According to PCMag, at the Google event on Wednesday where the Android Honeycomb were shown off, a Google employee mentioned that the Honeycomb version shown there was only designed for tablets, but hinted that a release for smartphones with some of Honeycomb's features may be coming later.
At first, some Android blogs misinterpreted the comments to indicate that Android Honeycomb was not coming to smartphones, but that conclusion went against Matias Duarte's comments back at CES that Honeycomb was not just for tablets. Luckily, Google contacted some blogs to correct the story.
In the follow-up contact mentioned above, Andrew Kovac, a Google spokesman, said that “The version of Honeycomb we’ve shown is optimized for tablet form factors. All of the UI changes are the future of Android. Yesterday’s event focused on tablet form factors, which is where you’ll first see Honeycomb.”
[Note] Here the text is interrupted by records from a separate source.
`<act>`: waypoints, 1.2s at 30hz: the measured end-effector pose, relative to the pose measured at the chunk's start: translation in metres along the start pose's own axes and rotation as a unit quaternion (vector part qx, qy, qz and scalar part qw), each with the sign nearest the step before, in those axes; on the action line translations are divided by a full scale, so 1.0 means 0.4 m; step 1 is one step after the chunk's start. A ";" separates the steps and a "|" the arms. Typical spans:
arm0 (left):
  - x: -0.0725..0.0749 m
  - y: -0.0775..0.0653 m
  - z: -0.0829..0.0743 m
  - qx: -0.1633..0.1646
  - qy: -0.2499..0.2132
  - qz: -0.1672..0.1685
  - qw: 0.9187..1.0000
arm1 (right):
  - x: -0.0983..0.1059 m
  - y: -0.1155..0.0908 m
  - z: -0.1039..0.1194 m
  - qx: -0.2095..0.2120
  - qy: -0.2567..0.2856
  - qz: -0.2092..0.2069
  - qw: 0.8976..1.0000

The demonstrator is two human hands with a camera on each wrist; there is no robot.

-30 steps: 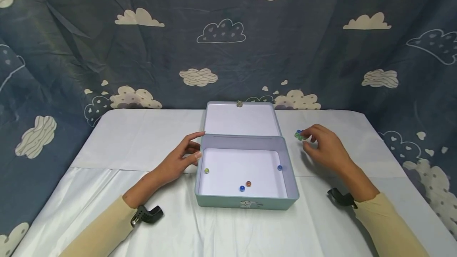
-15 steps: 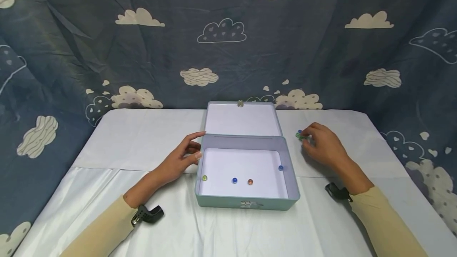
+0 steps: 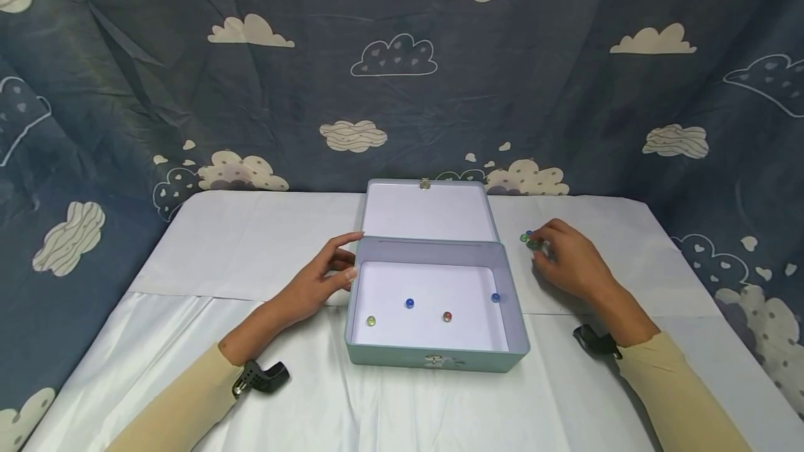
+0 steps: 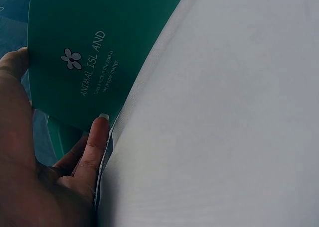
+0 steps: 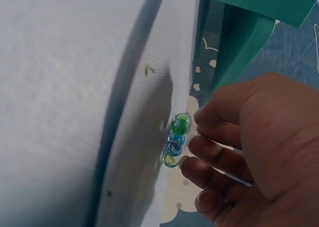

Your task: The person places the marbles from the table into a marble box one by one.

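A green tin box (image 3: 440,357) with pale inner walls stands mid-table, its lid (image 3: 430,211) raised at the back. My left hand (image 3: 310,277) rests against the box's left side, the index fingertip at the rear corner and the thumb on the wall. Loose inside are a yellow-green marble (image 3: 371,321), a blue marble (image 3: 410,303), a reddish-brown marble (image 3: 447,317) and another blue marble (image 3: 495,297) by the right wall. To the box's right, my right hand (image 3: 574,260) has its bent fingers spread at several green and blue marbles (image 5: 173,147); the fingers partly hide them in the head view.
White cloth (image 3: 251,236) covers the table, with a seam running across it. Behind hangs a dark blue curtain (image 3: 301,89) with cloud prints. A black strap device (image 3: 260,377) sits on the left wrist, and a similar one (image 3: 595,342) on the right.
Inside the box, the yellow-green marble has rolled forward, one blue marble left and back, and the reddish-brown one right. My right hand has shifted slightly at the marble cluster; the left stays put.
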State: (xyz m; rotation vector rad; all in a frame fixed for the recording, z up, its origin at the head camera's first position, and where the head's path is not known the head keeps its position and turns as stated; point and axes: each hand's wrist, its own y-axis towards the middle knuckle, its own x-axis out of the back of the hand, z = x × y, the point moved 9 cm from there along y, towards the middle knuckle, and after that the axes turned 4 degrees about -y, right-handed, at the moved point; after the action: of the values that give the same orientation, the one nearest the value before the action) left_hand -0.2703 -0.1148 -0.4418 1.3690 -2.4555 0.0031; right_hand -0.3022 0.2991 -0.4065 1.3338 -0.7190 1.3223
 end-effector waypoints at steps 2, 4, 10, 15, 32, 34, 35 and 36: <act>0.000 0.000 -0.002 -0.002 0.000 0.001 1.000 | -0.004 0.000 0.000 0.000 0.002 0.007 1.000; 0.001 0.000 -0.004 -0.004 0.001 0.000 1.000 | -0.011 0.000 0.001 -0.003 0.007 0.019 1.000; 0.003 0.000 -0.004 -0.006 0.002 0.000 1.000 | -0.034 0.003 0.001 -0.015 0.020 0.054 0.998; 0.003 -0.002 -0.005 -0.005 0.005 0.000 1.000 | -0.046 0.002 0.003 -0.018 0.032 0.072 0.997; 0.000 0.000 -0.006 -0.003 -0.008 0.003 1.000 | -0.041 0.002 0.032 -0.004 0.038 0.071 0.997; -0.001 0.002 -0.004 -0.004 -0.008 0.003 1.000 | -0.037 0.002 0.034 0.002 0.038 0.063 0.997; -0.001 0.002 -0.003 -0.004 -0.007 0.003 1.000 | -0.035 0.002 0.037 0.005 0.038 0.059 0.998; -0.001 0.002 -0.002 -0.005 -0.005 0.002 1.000 | -0.032 0.002 0.041 0.009 0.038 0.054 0.998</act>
State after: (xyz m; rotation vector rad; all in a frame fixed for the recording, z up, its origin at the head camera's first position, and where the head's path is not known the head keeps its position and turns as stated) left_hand -0.2707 -0.1140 -0.4412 1.3634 -2.4640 -0.0150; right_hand -0.3007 0.2804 -0.4154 1.2656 -0.7369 1.4618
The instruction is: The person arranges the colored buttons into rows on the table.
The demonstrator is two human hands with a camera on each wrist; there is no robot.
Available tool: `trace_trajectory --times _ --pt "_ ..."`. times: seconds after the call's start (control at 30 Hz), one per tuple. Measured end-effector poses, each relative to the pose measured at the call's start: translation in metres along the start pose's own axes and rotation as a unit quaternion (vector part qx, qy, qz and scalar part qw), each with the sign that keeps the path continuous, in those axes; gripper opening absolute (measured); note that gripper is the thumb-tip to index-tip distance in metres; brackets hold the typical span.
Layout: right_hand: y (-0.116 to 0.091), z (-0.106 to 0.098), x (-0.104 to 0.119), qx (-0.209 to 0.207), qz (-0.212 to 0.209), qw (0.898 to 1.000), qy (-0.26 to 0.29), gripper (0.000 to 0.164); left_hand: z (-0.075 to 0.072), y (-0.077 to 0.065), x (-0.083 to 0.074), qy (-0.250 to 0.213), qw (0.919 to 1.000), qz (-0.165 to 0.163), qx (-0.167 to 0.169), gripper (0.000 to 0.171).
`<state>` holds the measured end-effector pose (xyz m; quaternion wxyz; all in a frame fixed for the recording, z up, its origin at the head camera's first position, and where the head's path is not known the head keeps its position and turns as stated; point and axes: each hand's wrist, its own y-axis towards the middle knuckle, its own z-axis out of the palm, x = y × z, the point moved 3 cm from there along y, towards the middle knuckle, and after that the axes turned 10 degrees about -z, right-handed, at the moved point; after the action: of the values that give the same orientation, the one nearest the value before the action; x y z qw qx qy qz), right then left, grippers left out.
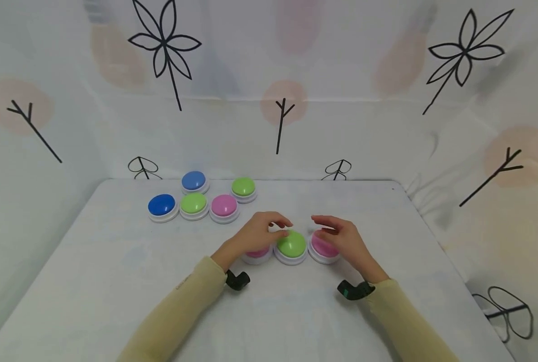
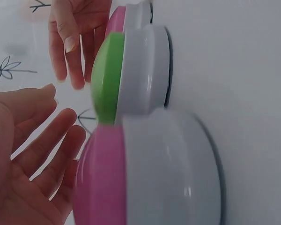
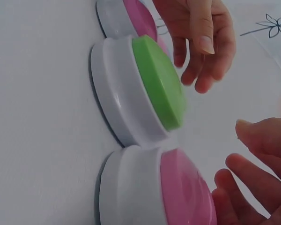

The statement that tablets will first see Honeycomb seems to be a pretty safe indication that they are working on making a port to smartphones containing some of the features. We've already seen some pictures of how it may look.
PCMag writes that one of the possible features in the tablet version which isn't beneficial for smartphone users is the tabbed browsing feature that Google has introduced for tablets.
We've also seen that Android Honeycomb already has support and special UI features designed specifically for smartphone-sized screens, so it makes little sense for Honeycomb to not make an appearance on smartphones.
No word on when the Honeycomb-for-smartphone build will be released, but in all likelihood, the Nexus line will the first handsets to get it.